**Activity**
Strip out the pictures and transcribe the records that follow exactly.

——

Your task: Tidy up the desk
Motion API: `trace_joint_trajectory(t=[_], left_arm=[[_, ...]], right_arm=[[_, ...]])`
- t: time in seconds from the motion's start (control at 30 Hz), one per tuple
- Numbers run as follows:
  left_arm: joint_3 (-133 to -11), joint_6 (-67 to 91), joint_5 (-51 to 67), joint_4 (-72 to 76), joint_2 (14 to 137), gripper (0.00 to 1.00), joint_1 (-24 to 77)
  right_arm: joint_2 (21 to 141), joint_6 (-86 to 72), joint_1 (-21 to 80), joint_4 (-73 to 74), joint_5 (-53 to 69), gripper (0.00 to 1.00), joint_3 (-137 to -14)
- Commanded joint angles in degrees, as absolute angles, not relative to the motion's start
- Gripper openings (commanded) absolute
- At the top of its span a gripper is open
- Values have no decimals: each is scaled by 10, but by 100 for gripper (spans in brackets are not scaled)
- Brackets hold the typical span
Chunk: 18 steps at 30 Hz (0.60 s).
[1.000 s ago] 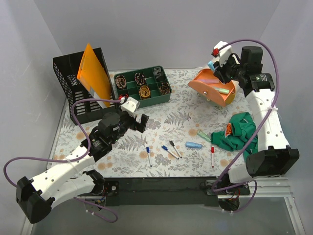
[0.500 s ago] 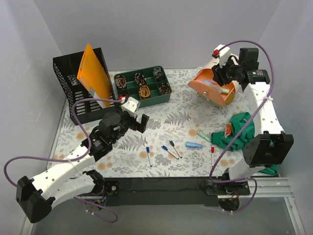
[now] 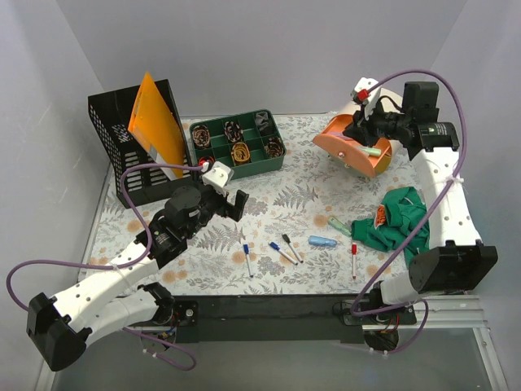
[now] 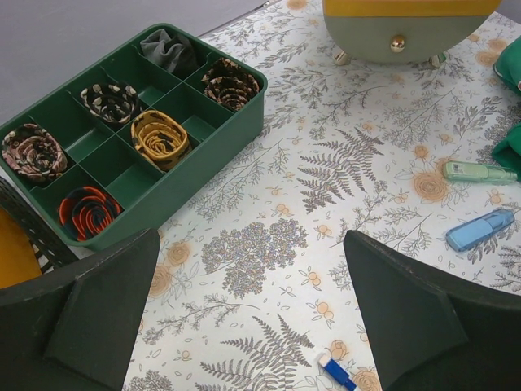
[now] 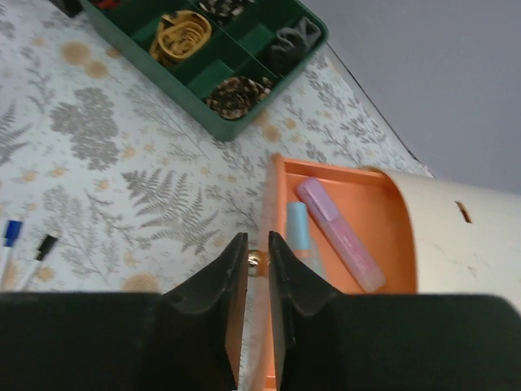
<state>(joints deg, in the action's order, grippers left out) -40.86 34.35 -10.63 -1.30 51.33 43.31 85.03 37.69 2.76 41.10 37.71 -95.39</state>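
Only the right arm has shifted: a second ago its wrist hung above the orange box (image 3: 360,153), and it now sits lower, at the box's drawer (image 5: 358,204). The right fingers (image 5: 234,273) are clenched on the small gold knob (image 5: 255,261) on the drawer front, with the surface (image 3: 301,195) below them at its far right corner. Two highlighters, one blue and one pink, lie in the drawer. The left arm has not moved; the left fingers (image 4: 423,318) are released and spread wide above the middle-left of the surface, not touching it, just beside the green tray (image 3: 270,163) of coiled belts. A black file rack (image 3: 122,171) with an orange folder (image 3: 155,122) stands at the far left. Pens (image 3: 285,248) lie near the front edge and a green cloth (image 3: 395,216) is bunched at the right. Plain pale grey walls (image 3: 244,49) close in the scene.
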Motion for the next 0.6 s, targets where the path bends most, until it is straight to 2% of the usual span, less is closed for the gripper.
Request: trace_joint_trajectory(t=[0.0, 0.07, 0.2, 0.43, 0.57], left_arm=[[-410, 342, -103, -12, 512, 98, 432], [-410, 342, -104, -12, 512, 98, 432], [-410, 343, -103, -11, 512, 98, 432], [-410, 342, -102, -12, 513, 98, 432], [-410, 342, -103, -11, 513, 98, 432]], right_arm=[[835, 391, 54, 451, 454, 17, -939], [846, 402, 72, 465, 440, 12, -933], [860, 423, 108, 486, 343, 8, -912], [889, 419, 163, 457, 148, 7, -868], [896, 399, 164, 407, 52, 14, -852]])
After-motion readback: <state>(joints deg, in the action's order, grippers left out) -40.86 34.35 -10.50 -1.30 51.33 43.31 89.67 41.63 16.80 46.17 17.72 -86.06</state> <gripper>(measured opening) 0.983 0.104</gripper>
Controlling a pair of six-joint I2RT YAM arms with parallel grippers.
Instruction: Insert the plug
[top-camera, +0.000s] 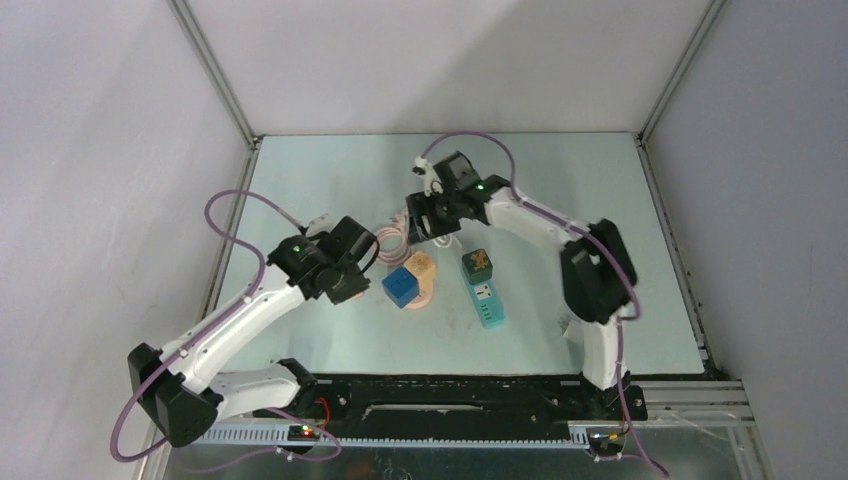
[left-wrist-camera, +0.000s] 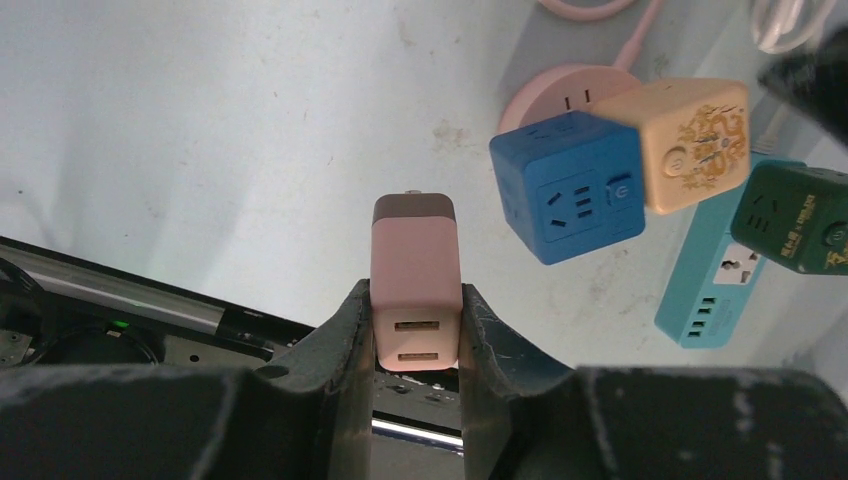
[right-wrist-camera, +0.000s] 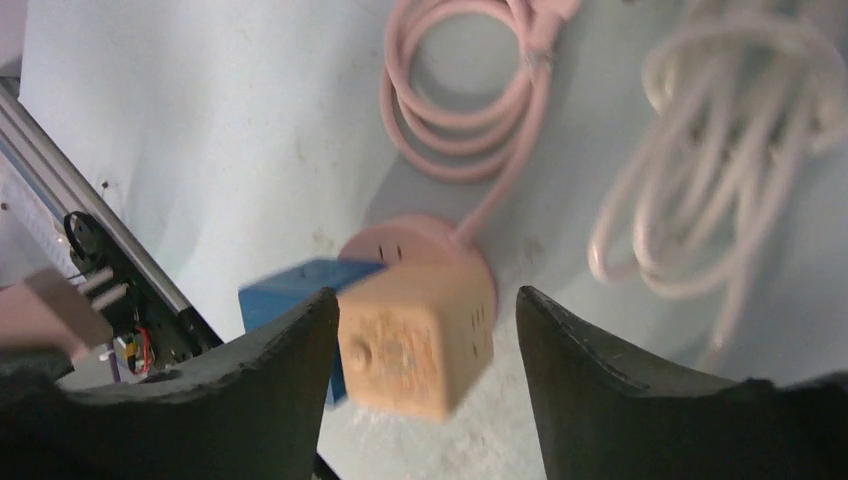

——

**Problem solution**
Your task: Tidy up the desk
Motion API: `trace_joint_trajectory(t=[_], left_arm=[[_, ...]], right_arm=[[_, ...]])`
- t: time in seconds from the motion's start (control at 30 Hz), one per tuple
- Numbers run as follows:
  left_arm: joint_3 (-133 to -11), joint_6 (-67 to 91), joint_5 (-51 to 67), joint_4 (-72 to 76), joint_2 (14 to 137), gripper (0.00 to 1.00), joint_1 (-24 to 77)
  right_arm: joint_2 (21 to 141), joint_6 (-86 to 72), joint_1 (-21 to 80), joint_4 (-73 to 74), joint_5 (-53 to 69), gripper (0.00 to 1.00), joint_3 (-137 to -14)
- Commanded joint angles in degrees, as absolute angles, not relative to the motion's start
- Gripper openings (commanded) absolute
- At the top of its span a gripper is open
- Values have no decimals: each is scaled by 10, but by 100 for gripper (spans in brackets are not scaled)
- Brackets hold the typical span
Chunk: 18 steps at 30 Hz (0.60 s).
[1.000 s ago] 
[0.500 s ago] 
[now] 
[now] 
[now] 
<state>(joints deg, in the action's order, grippers left out) -40.86 34.35 -10.63 -1.30 51.33 43.31 85.03 37.69 2.76 41.10 37.71 -95.39</state>
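Only the right arm has shifted: a second ago its wrist hung above the orange box (image 3: 360,153), and it now sits lower, at the box's drawer (image 5: 358,204). The right fingers (image 5: 234,273) are clenched on the small gold knob (image 5: 255,261) on the drawer front, with the surface (image 3: 301,195) below them at its far right corner. Two highlighters, one blue and one pink, lie in the drawer. The left arm has not moved; the left fingers (image 4: 423,318) are released and spread wide above the middle-left of the surface, not touching it, just beside the green tray (image 3: 270,163) of coiled belts. A black file rack (image 3: 122,171) with an orange folder (image 3: 155,122) stands at the far left. Pens (image 3: 285,248) lie near the front edge and a green cloth (image 3: 395,216) is bunched at the right. Plain pale grey walls (image 3: 244,49) close in the scene.
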Motion for the next 0.6 s, targets where the path bends most, until it is straight to 2% of the usual span, less is closed for the gripper.
Request: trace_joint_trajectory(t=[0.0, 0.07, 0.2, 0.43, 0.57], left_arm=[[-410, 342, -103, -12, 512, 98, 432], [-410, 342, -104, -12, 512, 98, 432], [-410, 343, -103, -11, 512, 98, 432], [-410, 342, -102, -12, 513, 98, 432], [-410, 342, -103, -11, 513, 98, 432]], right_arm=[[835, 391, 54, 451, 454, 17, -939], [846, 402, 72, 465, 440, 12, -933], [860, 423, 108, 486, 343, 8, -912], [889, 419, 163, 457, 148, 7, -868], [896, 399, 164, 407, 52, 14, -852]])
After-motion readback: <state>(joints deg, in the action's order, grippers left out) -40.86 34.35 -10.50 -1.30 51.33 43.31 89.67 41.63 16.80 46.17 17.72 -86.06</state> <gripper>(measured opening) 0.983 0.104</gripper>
Controlling a pair of six-joint I2RT YAM arms with parallel grippers.
Instruction: Insert the plug
[top-camera, +0.000s] 
[left-wrist-camera, +0.000s] 
[right-wrist-camera, +0.000s] 

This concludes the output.